Figure out how to get the car up the hill. Start at the base of the hill, on the flat part. That way you aren't fighting the hill to get the moving, but it will help keep the car from launching forward if you gas it too hard. Once you get the car moving up the hill, put the clutch in, roll backwards and do it again. As you get better, you'll be able to do each "rep" more quickly. This is to get your throttle foot and your clutch foot and brain all working together, so instead of thinking "slowly let the clutch out and add an equal amount of throttle while keeping an eye on the RPMs until the car gets moving" you can get to the point of just thinking "clutch and go" (this is the practice makes perfect part everyone talks about)
Then figure out how to keep the car from rolling backwards when on the hill. Get the car up on the hill so it wants to roll backward. I found the easiest way to do this was to get to the top of the hill and let the car start to roll backwards. Slowly. Then use the throttle and clutch to "catch" the car and start moving forward again. Do this again and again until you really get the hang of it. The better you get, the further down the hill, and therefore the faster you can roll. The first "exercise" taught you how to get the car moving. This is supposed to teach you the relation to clutch and throttle. The faster the car is moving backwards, the more throttle you're going to need to recover. But you don't want to burn your clutch up, so you're still going to have to get off the clutch pedal quickly.

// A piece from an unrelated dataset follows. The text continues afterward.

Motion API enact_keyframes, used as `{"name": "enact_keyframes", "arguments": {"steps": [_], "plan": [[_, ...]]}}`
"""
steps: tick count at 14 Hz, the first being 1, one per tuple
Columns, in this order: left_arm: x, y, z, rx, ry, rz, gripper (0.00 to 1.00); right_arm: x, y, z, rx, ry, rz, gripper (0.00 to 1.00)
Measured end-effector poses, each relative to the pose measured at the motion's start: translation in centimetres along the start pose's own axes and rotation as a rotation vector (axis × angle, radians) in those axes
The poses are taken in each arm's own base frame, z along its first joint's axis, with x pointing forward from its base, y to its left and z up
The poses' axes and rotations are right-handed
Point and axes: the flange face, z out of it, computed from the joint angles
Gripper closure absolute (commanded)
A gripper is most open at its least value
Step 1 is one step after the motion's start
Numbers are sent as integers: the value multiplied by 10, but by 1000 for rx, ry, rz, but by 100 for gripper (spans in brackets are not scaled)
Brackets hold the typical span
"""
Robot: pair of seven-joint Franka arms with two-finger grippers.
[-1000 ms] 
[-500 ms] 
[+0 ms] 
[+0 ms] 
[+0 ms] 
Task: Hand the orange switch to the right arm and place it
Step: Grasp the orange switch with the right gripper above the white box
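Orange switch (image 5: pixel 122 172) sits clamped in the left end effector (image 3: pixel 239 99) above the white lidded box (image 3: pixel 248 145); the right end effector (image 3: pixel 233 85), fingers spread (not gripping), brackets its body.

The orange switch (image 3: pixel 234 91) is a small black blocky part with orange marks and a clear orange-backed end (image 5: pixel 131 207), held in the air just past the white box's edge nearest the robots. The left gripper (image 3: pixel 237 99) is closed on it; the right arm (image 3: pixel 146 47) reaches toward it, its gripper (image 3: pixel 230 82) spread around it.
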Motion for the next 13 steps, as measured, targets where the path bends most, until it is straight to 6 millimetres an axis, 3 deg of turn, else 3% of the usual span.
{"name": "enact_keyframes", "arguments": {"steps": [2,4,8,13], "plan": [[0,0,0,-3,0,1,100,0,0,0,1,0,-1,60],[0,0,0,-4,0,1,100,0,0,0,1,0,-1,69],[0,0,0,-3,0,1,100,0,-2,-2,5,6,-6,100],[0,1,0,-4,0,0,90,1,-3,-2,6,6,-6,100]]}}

Then figure out how to drop the parking brake while clutching and gassing to go from a stop on the hill, to moving forward. This pretty much takes the first two and puts it into more of a real world application. You'll never have no one in front of you and no one behind you. There are lots of other people on the road. Lots of other things going on all at once. This exercise simulates that. You have to learn how your car is going to respond and what you need to do about it so you don't launch up and hit someone's rear end, and so you don't roll back into someone behind you. Do this on different parts of the hill so you have varying forces on the car.
You don't want to practice letting the clutch out "slower" to make the transition smoother. riding the clutch out is a bad (and costly) habit. Not only do you look like an idiot holding 2,500 RPMs and riding the clutch through the intersection, but burning the clutch up like that dramatically shortens the clutch life. Instead, you want to smooth it out with throttle input and proper clutch timing.
You should pretty much be totally off of the clutch within a car length.
you just need to get it enough throttle input to keep the RPMs from bogging down below idle.
Someone suggested bumping the throttle instead of one solid motion. That isn't a bad idea either. At least until you get the hang of using the clutch.